● **WORK ITEM**: The lines in the listing below are to be given again exactly, starting at the line holding "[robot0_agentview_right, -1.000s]" and ending at the line holding "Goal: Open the". Do not include pictures.

● **EXERCISE INPUTS**:
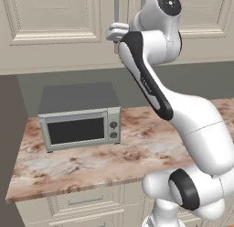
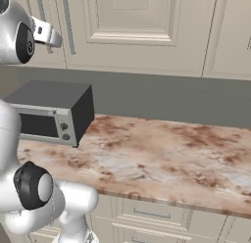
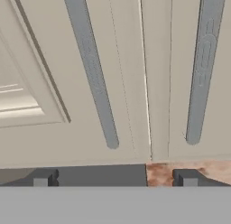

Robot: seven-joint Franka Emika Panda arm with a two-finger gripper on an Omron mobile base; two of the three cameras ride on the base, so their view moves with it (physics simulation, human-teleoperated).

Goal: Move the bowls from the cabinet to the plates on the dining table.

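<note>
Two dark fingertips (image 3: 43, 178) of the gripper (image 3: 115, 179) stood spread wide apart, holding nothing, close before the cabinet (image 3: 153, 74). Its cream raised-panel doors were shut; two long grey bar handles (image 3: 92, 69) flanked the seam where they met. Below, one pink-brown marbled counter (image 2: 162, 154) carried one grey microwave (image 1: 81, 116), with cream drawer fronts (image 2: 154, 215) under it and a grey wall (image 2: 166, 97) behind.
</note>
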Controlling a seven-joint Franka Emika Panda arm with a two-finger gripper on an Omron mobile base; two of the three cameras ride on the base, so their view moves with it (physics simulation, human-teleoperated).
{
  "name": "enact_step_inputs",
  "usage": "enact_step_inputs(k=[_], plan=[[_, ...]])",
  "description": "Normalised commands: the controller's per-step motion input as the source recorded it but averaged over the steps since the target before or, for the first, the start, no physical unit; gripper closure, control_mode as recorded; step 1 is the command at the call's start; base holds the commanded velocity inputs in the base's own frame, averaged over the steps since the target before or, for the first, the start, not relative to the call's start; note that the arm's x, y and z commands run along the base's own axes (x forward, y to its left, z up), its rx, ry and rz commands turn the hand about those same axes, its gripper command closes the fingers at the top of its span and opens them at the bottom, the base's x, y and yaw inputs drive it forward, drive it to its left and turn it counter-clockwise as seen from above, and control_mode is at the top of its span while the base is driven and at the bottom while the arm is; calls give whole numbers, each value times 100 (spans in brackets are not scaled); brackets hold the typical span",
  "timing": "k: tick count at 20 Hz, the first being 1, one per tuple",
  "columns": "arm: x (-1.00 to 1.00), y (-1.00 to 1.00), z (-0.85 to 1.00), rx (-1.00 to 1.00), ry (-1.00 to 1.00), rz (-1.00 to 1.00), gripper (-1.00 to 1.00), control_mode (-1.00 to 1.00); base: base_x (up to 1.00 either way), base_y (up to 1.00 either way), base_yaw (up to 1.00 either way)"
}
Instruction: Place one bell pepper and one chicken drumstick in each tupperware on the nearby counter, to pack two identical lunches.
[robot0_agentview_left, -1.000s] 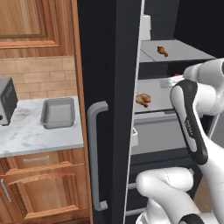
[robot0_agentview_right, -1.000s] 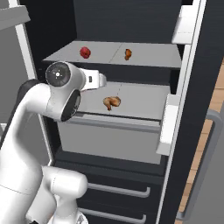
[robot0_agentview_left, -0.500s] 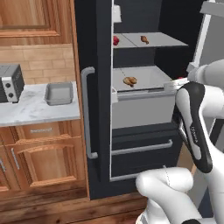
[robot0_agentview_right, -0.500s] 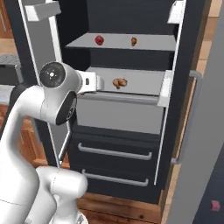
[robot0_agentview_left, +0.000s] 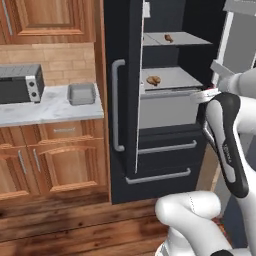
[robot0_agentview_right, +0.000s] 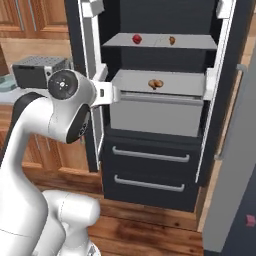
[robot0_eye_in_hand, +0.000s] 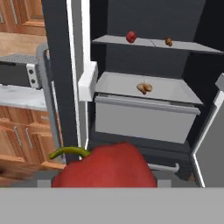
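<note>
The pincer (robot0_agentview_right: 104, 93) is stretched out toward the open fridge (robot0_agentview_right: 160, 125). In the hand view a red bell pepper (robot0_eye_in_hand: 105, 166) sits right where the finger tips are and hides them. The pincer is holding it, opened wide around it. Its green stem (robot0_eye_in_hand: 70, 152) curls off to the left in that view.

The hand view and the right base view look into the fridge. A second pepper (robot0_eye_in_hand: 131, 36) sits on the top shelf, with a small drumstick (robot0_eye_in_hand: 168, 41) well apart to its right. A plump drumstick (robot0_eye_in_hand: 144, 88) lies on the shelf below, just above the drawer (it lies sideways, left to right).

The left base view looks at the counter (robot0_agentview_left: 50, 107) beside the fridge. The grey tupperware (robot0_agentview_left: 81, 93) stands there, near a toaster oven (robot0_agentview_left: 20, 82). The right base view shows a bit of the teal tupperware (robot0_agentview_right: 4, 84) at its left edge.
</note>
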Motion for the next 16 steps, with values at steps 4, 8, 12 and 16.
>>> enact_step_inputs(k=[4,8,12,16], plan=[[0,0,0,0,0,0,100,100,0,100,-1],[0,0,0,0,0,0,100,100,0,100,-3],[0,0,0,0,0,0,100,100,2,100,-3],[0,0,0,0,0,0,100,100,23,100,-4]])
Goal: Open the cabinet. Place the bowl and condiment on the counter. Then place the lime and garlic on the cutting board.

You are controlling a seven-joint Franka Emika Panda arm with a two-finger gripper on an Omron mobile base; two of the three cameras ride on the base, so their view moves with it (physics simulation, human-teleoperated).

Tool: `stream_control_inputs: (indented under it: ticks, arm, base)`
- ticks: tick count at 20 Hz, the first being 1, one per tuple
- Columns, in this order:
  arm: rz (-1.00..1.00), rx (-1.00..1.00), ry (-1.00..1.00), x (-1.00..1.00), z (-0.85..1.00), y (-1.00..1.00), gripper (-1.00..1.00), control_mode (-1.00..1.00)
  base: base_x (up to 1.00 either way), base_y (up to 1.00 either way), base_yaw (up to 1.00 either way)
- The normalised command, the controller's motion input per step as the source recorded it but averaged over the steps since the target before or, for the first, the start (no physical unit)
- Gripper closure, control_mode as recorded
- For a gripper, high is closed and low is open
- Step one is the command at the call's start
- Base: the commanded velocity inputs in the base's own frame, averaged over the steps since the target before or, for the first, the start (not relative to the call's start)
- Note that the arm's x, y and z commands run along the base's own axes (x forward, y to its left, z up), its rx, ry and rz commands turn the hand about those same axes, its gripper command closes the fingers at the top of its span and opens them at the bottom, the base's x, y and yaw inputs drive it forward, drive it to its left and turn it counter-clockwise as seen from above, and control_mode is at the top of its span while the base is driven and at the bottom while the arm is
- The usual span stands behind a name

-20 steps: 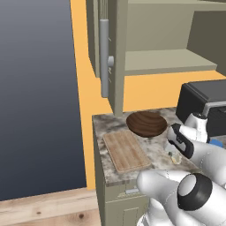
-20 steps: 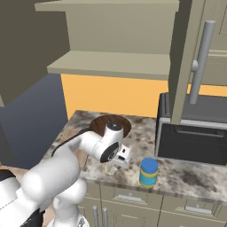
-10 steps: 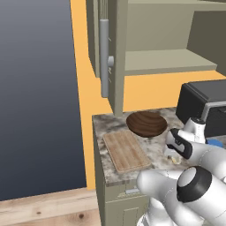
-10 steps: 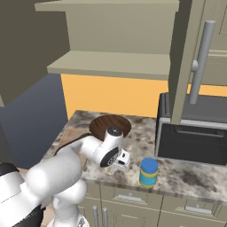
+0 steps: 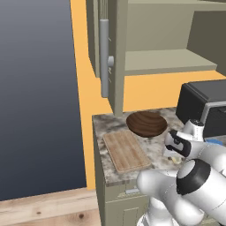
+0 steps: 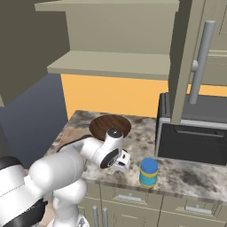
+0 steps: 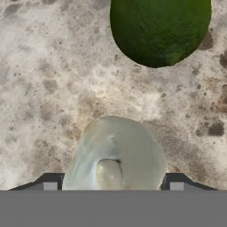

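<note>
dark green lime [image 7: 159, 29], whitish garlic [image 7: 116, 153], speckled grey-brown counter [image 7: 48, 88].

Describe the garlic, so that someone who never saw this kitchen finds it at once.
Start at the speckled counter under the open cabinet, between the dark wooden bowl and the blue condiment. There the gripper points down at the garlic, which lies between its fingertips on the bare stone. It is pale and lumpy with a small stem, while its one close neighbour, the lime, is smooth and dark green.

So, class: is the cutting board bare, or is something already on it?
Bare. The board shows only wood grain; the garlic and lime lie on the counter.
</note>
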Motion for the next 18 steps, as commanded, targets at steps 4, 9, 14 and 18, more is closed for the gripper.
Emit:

● **SOLUTION FOR THIS EXERCISE**:
[robot0_agentview_right, -1.000s] 
[robot0_agentview_left, -0.500s] 
[robot0_agentview_right, -0.500s] 
[robot0_agentview_left, +0.000s] 
[robot0_agentview_right, +0.000s] 
[robot0_eye_in_hand, +0.000s] 
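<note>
The pincer (robot0_agentview_right: 104, 93) is stretched out toward the open fridge (robot0_agentview_right: 160, 125). In the hand view a red bell pepper (robot0_eye_in_hand: 105, 166) sits right where the finger tips are and hides them. The pincer is holding it, opened wide around it. Its green stem (robot0_eye_in_hand: 70, 152) curls off to the left in that view.

The hand view and the right base view look into the fridge. A second pepper (robot0_eye_in_hand: 131, 36) sits on the top shelf, with a small drumstick (robot0_eye_in_hand: 168, 41) well apart to its right. A plump drumstick (robot0_eye_in_hand: 144, 88) lies on the shelf below, just above the drawer (it lies sideways, left to right).

The left base view looks at the counter (robot0_agentview_left: 50, 107) beside the fridge. The grey tupperware (robot0_agentview_left: 81, 93) stands there, near a toaster oven (robot0_agentview_left: 20, 82). The right base view shows a bit of the teal tupperware (robot0_agentview_right: 4, 84) at its left edge.
</note>
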Motion for the next 16 steps, with values at steps 4, 8, 12 and 16.
>>> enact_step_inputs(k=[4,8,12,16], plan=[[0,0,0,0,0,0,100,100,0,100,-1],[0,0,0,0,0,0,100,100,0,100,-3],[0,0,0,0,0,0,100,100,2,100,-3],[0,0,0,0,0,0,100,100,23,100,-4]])
Goal: Open the cabinet. Place the bowl and condiment on the counter. Then place the lime and garlic on the cutting board.

The submitted answer is complete.